* _Work order_: While reading through the material below, copy each line that holds the word "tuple".

***** Source material *****

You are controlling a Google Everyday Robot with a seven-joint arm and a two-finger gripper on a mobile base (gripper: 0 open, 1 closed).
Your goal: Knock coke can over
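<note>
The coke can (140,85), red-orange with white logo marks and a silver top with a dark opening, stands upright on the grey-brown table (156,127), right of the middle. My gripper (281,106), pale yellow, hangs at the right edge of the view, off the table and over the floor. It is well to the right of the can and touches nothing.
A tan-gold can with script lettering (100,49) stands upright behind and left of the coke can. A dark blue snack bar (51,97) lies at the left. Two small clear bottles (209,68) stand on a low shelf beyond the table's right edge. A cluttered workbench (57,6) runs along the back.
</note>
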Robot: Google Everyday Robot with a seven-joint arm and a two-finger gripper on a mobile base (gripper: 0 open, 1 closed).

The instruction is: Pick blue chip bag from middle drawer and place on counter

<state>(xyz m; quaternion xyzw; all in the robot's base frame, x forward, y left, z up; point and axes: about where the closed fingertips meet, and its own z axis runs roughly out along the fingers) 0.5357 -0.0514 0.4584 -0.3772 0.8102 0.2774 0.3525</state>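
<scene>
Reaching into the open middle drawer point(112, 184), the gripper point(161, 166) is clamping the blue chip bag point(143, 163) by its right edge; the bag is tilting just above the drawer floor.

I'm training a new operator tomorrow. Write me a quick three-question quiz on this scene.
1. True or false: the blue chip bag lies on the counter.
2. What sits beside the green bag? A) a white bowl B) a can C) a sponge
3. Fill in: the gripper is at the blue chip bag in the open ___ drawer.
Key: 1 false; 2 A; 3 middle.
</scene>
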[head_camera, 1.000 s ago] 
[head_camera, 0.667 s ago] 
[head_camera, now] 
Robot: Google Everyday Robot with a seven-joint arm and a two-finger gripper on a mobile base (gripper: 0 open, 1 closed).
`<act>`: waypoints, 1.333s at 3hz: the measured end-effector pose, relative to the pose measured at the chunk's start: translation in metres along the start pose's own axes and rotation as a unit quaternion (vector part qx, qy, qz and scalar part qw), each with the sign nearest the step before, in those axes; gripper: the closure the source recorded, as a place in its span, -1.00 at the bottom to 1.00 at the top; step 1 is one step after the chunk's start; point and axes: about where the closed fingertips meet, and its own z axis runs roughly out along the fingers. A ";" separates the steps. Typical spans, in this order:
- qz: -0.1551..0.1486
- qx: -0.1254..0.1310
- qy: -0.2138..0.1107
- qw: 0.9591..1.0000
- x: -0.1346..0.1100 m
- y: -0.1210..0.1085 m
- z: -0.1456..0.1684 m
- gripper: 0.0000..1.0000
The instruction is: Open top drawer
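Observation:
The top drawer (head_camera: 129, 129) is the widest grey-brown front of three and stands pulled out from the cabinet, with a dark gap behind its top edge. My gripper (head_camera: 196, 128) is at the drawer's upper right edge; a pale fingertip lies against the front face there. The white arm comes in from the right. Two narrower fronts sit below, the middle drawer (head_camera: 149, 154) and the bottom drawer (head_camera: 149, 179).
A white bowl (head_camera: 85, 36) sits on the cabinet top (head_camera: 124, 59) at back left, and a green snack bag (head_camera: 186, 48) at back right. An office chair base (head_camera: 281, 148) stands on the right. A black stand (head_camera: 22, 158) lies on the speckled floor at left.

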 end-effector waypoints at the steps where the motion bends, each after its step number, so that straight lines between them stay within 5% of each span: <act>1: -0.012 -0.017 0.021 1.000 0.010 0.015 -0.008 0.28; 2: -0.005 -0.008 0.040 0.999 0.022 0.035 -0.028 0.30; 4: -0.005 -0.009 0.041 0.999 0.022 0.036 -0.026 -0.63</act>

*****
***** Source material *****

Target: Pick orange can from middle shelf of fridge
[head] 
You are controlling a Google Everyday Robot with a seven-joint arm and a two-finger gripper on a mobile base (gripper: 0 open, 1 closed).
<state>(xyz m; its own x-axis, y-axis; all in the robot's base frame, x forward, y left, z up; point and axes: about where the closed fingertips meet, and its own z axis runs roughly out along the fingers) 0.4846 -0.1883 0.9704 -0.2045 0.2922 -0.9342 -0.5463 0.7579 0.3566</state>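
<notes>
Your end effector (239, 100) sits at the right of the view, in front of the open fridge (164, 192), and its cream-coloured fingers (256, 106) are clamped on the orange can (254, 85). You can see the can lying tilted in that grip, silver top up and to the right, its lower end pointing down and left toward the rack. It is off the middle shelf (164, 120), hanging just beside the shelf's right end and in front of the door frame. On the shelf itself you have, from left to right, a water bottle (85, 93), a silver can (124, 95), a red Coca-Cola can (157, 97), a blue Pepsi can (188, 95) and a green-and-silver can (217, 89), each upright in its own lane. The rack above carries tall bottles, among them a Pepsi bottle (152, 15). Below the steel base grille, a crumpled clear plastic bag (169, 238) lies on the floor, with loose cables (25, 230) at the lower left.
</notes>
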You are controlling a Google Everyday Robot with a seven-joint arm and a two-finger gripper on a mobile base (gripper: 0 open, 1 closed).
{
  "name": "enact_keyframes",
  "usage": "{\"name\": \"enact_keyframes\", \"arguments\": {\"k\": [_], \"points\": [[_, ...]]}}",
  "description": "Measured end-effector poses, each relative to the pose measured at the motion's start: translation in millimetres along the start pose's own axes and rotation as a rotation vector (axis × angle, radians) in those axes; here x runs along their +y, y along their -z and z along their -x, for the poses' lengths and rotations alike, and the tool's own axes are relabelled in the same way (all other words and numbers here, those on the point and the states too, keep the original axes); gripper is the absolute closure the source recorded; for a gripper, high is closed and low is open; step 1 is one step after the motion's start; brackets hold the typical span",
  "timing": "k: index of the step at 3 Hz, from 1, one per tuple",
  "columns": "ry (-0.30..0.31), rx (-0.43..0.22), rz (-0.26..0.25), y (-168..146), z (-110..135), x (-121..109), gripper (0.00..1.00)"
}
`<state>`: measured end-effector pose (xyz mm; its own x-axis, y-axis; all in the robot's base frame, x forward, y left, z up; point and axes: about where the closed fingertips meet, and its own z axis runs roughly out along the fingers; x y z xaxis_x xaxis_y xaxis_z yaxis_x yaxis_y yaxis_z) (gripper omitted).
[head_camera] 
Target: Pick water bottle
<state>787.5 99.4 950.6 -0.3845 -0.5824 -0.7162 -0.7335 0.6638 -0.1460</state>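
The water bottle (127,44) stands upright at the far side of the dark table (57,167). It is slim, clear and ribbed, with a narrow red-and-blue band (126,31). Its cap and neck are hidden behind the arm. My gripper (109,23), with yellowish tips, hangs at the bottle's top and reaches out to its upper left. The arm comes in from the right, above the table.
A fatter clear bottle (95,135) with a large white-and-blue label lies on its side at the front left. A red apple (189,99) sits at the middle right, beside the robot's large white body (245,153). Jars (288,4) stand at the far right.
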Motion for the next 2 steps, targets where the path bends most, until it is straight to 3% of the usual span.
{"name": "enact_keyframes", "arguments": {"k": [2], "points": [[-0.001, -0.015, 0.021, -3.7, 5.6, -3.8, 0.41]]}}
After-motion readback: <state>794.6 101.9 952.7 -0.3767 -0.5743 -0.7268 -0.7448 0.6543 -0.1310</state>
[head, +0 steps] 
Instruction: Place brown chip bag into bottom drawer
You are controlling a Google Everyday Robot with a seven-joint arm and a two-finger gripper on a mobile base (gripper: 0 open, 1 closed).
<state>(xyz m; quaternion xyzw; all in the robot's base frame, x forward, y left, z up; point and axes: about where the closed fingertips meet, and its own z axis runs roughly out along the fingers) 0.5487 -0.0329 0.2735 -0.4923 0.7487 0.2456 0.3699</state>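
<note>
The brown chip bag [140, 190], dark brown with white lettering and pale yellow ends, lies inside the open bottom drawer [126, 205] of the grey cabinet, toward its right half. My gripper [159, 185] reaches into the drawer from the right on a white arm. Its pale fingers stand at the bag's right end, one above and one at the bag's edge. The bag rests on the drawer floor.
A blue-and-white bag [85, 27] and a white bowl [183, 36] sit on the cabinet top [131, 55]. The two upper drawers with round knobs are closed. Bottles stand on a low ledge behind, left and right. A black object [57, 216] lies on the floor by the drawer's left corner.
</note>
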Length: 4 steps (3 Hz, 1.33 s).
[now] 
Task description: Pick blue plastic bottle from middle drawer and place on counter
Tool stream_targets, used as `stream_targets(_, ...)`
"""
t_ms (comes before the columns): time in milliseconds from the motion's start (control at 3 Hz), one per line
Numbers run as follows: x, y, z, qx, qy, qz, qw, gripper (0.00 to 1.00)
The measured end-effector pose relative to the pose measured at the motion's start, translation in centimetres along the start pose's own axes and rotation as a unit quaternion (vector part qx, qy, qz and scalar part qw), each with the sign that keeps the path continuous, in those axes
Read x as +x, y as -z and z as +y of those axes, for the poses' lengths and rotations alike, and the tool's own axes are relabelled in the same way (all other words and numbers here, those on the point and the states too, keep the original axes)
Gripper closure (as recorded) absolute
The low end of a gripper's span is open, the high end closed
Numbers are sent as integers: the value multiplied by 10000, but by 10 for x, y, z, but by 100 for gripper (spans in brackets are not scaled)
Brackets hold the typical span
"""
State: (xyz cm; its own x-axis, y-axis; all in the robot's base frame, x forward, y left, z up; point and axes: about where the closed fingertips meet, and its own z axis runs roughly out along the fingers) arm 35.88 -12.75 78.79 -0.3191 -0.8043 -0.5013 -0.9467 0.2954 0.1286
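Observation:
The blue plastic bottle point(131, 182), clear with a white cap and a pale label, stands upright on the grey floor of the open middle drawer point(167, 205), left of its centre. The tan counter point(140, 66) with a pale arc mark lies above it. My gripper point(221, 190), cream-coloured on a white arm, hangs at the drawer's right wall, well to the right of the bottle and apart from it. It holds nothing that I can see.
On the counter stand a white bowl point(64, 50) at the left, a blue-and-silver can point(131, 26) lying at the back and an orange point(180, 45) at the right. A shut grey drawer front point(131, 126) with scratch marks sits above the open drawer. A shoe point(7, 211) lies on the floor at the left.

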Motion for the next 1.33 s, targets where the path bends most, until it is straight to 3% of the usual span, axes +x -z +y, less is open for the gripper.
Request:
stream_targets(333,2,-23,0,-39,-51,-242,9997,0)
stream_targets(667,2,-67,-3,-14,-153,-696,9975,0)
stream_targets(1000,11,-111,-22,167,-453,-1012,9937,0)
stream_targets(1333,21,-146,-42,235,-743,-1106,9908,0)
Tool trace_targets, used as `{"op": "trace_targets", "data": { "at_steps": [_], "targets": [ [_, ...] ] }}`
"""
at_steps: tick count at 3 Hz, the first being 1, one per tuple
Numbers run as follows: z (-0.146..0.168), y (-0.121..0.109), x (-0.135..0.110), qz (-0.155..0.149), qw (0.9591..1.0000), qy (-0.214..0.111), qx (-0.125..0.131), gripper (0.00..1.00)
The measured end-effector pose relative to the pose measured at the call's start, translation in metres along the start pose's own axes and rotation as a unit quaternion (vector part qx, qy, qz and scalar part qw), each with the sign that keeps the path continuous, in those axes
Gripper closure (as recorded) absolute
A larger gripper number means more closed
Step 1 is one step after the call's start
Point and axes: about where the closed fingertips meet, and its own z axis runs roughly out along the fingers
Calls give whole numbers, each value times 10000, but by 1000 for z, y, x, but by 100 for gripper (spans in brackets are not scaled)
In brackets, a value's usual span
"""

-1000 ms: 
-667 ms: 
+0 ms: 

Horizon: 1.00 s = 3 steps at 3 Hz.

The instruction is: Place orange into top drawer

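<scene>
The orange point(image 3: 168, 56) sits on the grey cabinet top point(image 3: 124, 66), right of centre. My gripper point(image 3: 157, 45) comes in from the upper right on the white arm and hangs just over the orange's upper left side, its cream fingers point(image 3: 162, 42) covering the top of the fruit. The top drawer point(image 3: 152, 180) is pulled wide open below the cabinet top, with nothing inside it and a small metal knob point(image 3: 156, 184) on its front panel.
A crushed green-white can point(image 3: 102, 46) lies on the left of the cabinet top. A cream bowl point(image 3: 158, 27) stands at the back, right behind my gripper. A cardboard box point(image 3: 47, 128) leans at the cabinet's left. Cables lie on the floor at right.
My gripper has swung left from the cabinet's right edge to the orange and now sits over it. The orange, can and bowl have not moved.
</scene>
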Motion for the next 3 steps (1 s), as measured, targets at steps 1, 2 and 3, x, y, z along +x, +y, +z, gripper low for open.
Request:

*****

* _Answer to this problem_:
  "timing": "k: index of the step at 3 Hz, from 1, one per tuple",
at_steps: tick count at 3 Hz, the first being 1, one per tuple

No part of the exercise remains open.